- Title screen of Series 1
- Genre: Comedy
- Written by: Peter de Rosa
- Directed by: David Askey
- Starring: Arthur Lowe Daniel Abineri Gabrielle Daye Patrick McAlinney
- Country of origin: United Kingdom
- Original language: English
- No. of series: 3
- No. of episodes: 21

Production
- Running time: 30 minutes
- Production company: LWT

Original release
- Network: ITV
- Release: 24 September 1978 – 16 August 1981

= Bless Me, Father =

Bless Me, Father is a British sitcom starring Arthur Lowe, Daniel Abineri, Gabrielle Daye, Patrick McAlinney, David Ryall, and Sheila Keith. It was aired on ITV from 24 September 1978 until 16 August 1981 and described the adventures of an Irish Catholic priest, Father Charles Duddleswell (Lowe) and his young curate (Abineri) in the fictional parish of St. Jude's in suburban London. Twenty-one episodes, written by Peter de Rosa (who had previously been a novice curate), were aired. De Rosa wrote the books on which the series was based using the pseudonym of Neil Boyd which was also the name of the young curate character; Boyd also served as the narrator in the series of novels upon which the series was based. It was made for the ITV network by LWT.

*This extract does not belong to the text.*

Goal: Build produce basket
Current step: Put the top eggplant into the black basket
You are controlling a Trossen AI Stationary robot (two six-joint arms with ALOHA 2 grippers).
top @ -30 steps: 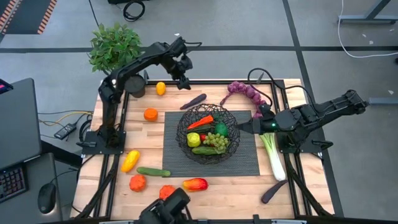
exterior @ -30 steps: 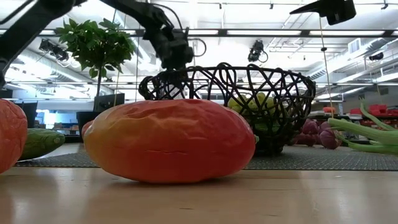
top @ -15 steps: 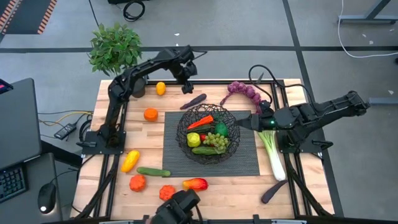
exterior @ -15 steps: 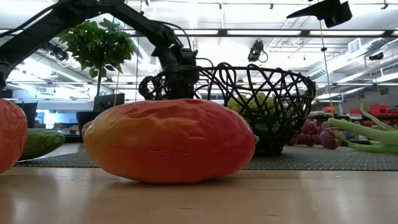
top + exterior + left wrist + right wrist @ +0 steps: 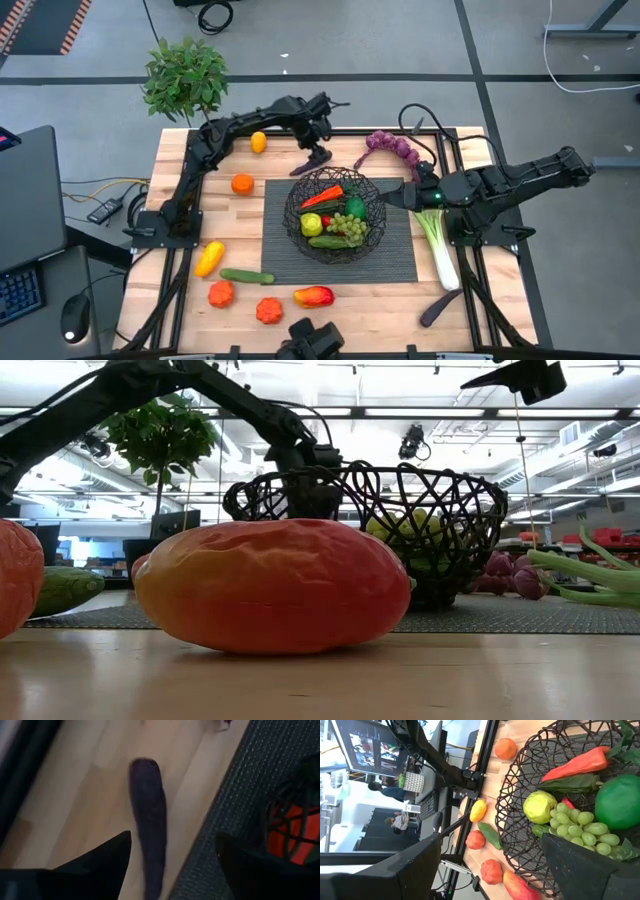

The series was set in 1950 and 1951 and marked a departure from the middle-class "bank manager" roles associated with Lowe such as that in Dad's Army. The other regular characters included Mrs Pring (Daye), the housekeeper, the hard-drinking Dr Daley (McAlinney), the non-religious neighbour Billy Buzzle (Ryall), and abbess Reverend Mother Stephen (Keith).

The programme ended after its third series in 1981, several months before Lowe's death in April 1982. In an interview on Pebble Mill at One on 14 April 1982, the day before he died, Lowe said that he had enjoyed making the programme and would have liked to continue it. He noted that Daniel Abineri had moved to Australia after marrying there, but did not believe Abineri's departure alone explained why no further series was made, suggesting that other production considerations may have been involved.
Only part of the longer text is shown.